Tales principios, explicitados de una u otra forma, eran para Mariano forma de vida y determinaron un estilo intelectual y una sabiduría práctica, cuya lema era que la heterogeneidad no tiene porqué convertirse en enemistad y cuya misión era saber tratar al diferente y a lo diferente que son a la vez cercanos. Esa forma de ser que tanto se ha destacado de su personalidad -“cortés, sagaz, sutil, irónico, fino, discreto”, en palabras de José Luis Rodríguez Sández- eran justamente signos, además de una honda y buena educación, de todo un estilo intelectual orientado, como diría Locke en su Carta sobre la Tolerancia, “a cohonestar las diferencias”.

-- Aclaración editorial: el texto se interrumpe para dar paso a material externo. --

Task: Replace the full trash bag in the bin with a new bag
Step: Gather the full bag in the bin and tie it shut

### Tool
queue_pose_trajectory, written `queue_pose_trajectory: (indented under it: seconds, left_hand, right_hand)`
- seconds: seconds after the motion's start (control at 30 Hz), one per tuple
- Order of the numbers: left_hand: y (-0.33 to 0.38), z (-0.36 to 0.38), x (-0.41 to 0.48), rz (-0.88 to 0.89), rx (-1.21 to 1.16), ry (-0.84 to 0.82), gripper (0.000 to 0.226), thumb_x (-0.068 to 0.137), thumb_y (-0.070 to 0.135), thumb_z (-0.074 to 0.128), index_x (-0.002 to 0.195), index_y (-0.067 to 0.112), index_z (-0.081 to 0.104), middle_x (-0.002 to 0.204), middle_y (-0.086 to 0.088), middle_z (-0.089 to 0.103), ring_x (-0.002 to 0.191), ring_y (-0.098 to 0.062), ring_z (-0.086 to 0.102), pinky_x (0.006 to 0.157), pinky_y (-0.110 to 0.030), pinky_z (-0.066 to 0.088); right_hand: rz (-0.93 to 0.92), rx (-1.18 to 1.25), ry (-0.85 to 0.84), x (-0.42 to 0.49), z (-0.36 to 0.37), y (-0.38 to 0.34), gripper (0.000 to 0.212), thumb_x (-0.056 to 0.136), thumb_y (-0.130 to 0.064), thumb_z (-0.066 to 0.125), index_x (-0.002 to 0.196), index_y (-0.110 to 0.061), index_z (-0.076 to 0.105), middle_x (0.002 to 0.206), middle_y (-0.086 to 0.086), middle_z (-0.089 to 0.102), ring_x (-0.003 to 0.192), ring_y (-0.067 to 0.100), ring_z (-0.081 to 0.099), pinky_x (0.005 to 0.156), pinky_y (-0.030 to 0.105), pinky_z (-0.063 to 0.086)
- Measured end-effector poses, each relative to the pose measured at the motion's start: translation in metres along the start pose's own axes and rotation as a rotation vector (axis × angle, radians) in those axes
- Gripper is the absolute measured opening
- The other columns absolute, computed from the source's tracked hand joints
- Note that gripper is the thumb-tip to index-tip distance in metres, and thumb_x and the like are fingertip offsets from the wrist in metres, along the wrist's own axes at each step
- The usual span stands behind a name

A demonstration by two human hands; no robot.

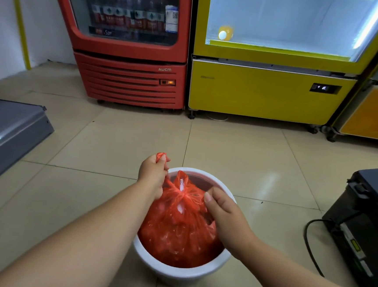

Fruto de ese saber y de ese “saber estar” ha sido esa suerte de “fraternidad” que cultivó como nadie entre los miembros del grupo de filósofos de la Facultad de Letras de Cádiz. A diferencia del doméstico infierno en que terminan convirtiéndose muchas veces los departamentos universitarios, él logró amasar entre nosotros una “hermandad”, bien es verdad que nada pretenciosa pero que modestamente sintetizaba de alguna manera esas tres formas de amistad que Platón distinguía en el Lysis: la que procura el placer, esa otra que busca la conveniencia mutua y por último la que resulta de cierta complicidad. Por eso “los hermanos” de esta discreta comunidad de filósofos también notamos, y notaremos aún más, su vacío.


Fortaleza admirable

Por último, Mariano en los últimos quince años ha sido una persona que ha tenido que acostumbrarse a convivir con la presencia de la “Fortuna”, esa que nos recuerda que el destino no está en nuestras manos. La percepción de una vida amenazada, conciencia helenista de que “frente a la muerte todos los humanos habitamos una ciudad sin muralla”, acrecentó en él el arte de vivir como cultivo de la inteligencia y control de la voluntad para no dejarse dominar por ningún contratiempo, aunque éste se vislumbrara tremendo. En ese sentido nos ha legado una prueba imponente de dominio de sí mismo, una capacidad admirable de hacer frente a los infortunios inevitables, haciendo verdad aquello del poder de la mente para contrarrestar el dolor físico. Si no cabe la esperanza de rehuir la muerte, pensaría, sí cabe al menos la serenidad de no temerla de un modo angustiado. No fue de aquellos que no vivieron por miedo a morirse. De nadie mejor que de él podría predicarse aquel “epitafio del racionalista” que el filósofo Jesús Mosterín componía en su obra Racionalidad y acción humana“: “Lanzó una mirada lúcida sobre el mundo, encarándose con los problemas pero no buscando consuelos ilusorios. Procuró gozar de la vida en la medida en que de él dependía. Y puesto que el destino implacable marca los límites de nuestra felicidad, aceptó el destino y la muerte, pero no se doblegó ante los ídolos”.

Lamentablemente, él se ha ido. Sólo nos queda el ejemplo de su fortaleza, el recuerdo de su lucidez y ese afecto cómplice que con suma delicadeza alimentó entre nosotros.